Masalah Telepon Pintar dalam Kehidupan Kita Dewasa Ini

in OCD3 years ago

Salah satu masalah, dari sekian masalah lain, di dunia pendidikan (khususnya di Aceh) dewasa ini adalah penggunaan telepon pintar yang tidak terkontrol di kalangan para siswa. Bayangkan, saking tak dapat dikontrol, banyak sekolah melarang siswanya membawa telepon pintar ke sekolah.

Tentu saja sekolah yang melarang siswanya membawa telepon pintar ke sekolah juga paham bahwa benda tersebut tidak bersalah. Para siswa dianggap belum mampu menggunakan telepon pintar untuk meningkatkan prestasi dan menjadi pribadi yang baik. Pemakaian benda tersebut masih dominan ke arah hiburan semata seperti instagram, facebook, YouTube, tiktok, game dan lain sebagainya. Oleh karena itu, melarang menggunakan telepon pintar sekolah, mungkin jadi pilihan berat, tapi tepat.

Bagaimana dengan di rumah? Bukankah seharusnya orang tua juga punya visi yang sama dengan sekolah? Jika telepon pintar tidak dapat membantu si anak untuk makin lebih pintar, minimal si anak tidak rusak kehidupannya karena benda tersebut. Orang tua mestinya juga membuat aturan sebagaimana sekolah sehingga daya rusak telepon pintar tidak menular pada generasi yang di tahun-tahun akan datang akan memimpin negeri ini.

Nah, terkait dengan aturan rumah untuk anak, barangkali ini jadi PR kita bersama. Mengapa bersama? Kontrol sosial ini mesti dijalankan secara berjamaah. Jika tidak, persoalan ini tidak akan tuntas sampai kapan pun.
Harus diakui dengan jujur, telepon pintar bukan saja sukses 'menggoda' para remaja, tetapi juga orang dewasa. Banyak dari kita yang sudah dewasa, meskipun puluhan tahun tidak berjumpa sahabat karib, saat bersua-bercengkerama, di sela-sula sua-nostalgia, mata kita pun tak lepas dari telepon pintar. Bayangkan anak-anak yang 'terjebak' dengan permainan online di dunia maya.

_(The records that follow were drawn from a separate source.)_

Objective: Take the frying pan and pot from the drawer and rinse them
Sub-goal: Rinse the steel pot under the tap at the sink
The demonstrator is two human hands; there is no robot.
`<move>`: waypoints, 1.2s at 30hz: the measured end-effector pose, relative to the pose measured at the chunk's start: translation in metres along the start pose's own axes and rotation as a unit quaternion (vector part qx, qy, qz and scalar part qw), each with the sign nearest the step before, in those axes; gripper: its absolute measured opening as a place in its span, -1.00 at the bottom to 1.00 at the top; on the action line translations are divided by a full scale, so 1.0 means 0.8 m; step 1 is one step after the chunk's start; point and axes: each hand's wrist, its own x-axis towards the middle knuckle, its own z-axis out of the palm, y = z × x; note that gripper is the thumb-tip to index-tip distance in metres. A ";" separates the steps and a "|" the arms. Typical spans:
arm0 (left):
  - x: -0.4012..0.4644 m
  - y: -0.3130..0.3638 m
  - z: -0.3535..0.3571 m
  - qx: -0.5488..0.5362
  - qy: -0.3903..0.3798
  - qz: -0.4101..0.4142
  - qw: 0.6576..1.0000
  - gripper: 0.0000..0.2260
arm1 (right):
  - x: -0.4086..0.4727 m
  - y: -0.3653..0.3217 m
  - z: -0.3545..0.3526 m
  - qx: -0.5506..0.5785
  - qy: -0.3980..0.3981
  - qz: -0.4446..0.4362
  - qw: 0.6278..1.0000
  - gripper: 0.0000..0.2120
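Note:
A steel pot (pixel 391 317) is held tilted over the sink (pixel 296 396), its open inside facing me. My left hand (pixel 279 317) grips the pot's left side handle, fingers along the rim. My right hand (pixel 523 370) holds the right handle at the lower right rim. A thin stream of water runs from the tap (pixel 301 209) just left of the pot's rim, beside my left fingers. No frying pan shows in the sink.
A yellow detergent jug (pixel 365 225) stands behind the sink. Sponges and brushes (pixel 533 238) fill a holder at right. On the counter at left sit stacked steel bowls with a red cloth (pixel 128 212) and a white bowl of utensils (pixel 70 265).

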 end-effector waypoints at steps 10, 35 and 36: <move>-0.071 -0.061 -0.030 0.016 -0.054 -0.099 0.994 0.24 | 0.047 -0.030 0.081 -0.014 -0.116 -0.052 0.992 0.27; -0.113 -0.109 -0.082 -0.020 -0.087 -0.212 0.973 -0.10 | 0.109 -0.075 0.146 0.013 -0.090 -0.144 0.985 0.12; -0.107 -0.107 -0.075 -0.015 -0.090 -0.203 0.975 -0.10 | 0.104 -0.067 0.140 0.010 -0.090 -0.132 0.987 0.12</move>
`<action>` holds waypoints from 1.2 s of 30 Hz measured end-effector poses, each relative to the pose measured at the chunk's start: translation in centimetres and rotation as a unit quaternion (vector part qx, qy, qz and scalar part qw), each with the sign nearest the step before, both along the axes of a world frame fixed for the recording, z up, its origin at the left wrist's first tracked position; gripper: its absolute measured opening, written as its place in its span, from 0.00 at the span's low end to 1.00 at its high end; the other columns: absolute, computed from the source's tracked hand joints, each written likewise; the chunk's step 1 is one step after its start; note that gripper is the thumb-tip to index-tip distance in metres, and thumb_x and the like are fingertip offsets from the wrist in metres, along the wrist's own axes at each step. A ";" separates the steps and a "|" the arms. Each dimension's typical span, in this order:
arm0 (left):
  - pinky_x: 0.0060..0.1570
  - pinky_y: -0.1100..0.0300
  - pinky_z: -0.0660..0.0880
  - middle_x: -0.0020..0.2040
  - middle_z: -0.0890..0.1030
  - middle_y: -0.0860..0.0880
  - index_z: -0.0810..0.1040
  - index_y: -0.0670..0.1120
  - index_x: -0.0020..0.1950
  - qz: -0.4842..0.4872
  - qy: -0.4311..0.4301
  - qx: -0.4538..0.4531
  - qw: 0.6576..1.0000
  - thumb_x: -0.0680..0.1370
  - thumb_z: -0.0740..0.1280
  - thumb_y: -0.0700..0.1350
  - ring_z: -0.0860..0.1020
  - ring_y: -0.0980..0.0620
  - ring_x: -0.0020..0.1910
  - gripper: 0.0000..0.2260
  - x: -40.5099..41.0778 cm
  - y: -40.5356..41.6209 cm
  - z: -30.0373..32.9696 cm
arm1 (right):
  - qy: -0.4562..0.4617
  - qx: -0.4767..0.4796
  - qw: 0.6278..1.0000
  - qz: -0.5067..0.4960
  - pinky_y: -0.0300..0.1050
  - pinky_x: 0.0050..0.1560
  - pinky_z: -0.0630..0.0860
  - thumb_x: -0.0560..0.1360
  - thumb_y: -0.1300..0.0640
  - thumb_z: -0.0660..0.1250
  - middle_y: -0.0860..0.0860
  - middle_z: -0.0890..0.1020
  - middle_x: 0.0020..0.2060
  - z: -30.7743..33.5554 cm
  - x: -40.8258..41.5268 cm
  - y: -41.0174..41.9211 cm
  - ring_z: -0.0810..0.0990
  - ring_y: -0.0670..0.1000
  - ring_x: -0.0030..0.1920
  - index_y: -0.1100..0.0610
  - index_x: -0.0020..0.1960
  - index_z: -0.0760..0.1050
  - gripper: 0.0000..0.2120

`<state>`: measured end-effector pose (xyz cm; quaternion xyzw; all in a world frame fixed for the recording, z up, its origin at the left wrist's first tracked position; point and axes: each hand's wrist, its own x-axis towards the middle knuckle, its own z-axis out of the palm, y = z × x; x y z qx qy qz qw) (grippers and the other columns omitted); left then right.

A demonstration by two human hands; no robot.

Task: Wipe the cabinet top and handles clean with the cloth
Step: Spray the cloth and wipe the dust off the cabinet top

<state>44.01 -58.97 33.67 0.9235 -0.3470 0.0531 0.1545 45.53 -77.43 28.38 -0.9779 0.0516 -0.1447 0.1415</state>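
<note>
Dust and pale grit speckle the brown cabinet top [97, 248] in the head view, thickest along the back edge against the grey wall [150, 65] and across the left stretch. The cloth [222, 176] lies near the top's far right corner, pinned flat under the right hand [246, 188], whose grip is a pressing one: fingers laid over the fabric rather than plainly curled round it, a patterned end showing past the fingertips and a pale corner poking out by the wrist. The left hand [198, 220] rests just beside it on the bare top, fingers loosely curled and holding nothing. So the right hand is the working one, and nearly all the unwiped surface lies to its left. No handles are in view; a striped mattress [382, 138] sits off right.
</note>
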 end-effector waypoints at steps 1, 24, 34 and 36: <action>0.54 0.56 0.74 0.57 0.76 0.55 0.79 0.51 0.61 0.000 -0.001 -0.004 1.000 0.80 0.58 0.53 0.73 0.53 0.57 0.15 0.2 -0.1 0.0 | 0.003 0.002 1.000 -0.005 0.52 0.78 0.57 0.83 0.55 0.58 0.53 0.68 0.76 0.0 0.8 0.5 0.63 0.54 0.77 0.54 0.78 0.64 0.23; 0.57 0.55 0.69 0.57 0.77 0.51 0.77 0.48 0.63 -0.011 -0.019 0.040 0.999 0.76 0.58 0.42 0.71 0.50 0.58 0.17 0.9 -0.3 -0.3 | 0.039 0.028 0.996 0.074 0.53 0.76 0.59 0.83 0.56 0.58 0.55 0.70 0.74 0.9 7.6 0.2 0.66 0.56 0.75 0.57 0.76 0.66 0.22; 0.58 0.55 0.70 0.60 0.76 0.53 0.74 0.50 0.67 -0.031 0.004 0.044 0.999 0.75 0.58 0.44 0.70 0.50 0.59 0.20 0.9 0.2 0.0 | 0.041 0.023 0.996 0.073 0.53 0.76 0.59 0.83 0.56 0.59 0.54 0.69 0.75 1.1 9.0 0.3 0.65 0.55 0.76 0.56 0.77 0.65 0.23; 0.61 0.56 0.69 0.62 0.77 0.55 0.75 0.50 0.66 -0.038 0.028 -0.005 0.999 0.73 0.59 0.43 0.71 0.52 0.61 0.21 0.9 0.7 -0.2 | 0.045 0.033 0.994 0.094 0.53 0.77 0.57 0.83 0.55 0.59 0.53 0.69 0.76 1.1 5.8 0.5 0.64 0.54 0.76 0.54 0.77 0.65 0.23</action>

Mereka bisa tenggelam di sana sampai sekian jam. Tak kenal waktu, apalagi rasa lelah.

Oleh karena itu, keluarga, sekolah, dan masyarakat harus dapat menemukan satu solusi dari permasalahan ini. Saiful Mahdi, dosen MIPA Unsyiah dalam satu majalah (entah majalah apa?) pernah menyampaikan apa yang harus dilakukan terhadap masalah tersebut. Menurutnya pemerintah harus membuat lomba tahunan, baik tingkat gampong maupun tingkat kabupaten, bahkan provinsi.

Bola volly misalkan, ketika setiap tahun di tingkat kabupaten diadakan lomba, dapat dipastikan setiap sore, lapangan voli desa akan dipenuhi para remaja. Hanya saja, lomba antargampong atau kecamatan ini dapat terus berlangsung bila sportivitas dapat ditegakkan. Caranya? Setiap klub voli dilarang menyewa pemain dari daerah lain. Begitu juga dengan sepakbola atau futsal dan lain-lainnya. Sebab tujuan utama diadakan ajang lomba tersebut agar adanya ruang berekspresi lain yang mengasyikkan di samping bermain telepon pintar.

Jelas bukan lomba di bidang olahraga saja yang dapat menjauhkan mereka sejenak dari telepon pintar. Jenis ajang lomba lain juga dapat dibuat untuk memberikan anak perempuan sebagai wadah aktualisasi diri. Bahkan jika mungkin, pemerintah daerah, di samping ajang lomba, taman bermain kota dapat menjadi solusi terbaik yang dapat digunakan para keluarga untuk membahagiakan anak-anaknya.

Di sinilah konsep jamaah menemukan satu pemahaman terbaik. Meskipun tiap makmun jamaah shalat harus membaca doa dalam shalat secara berbisik per individu, pada bagian tertentu para makmun harus ikut imam rukuk, sujud bersama. Dalam pengejawantahan di kehidupan yang nyata, pemerintah serupa dengan imam shalat. Masyarakat sebagai makmun harus mengikuti apa yang diinstruksikan/dikoordinasikan pemerintah.

Demikian tulisan singkat yang saya tulis. Mudah-mudahan wacana dapat mengemuka untuk menuntaskan persoalan penggunaan telepon pintar yang nirkontrol di kalangan remaja dalam masyarakat kita.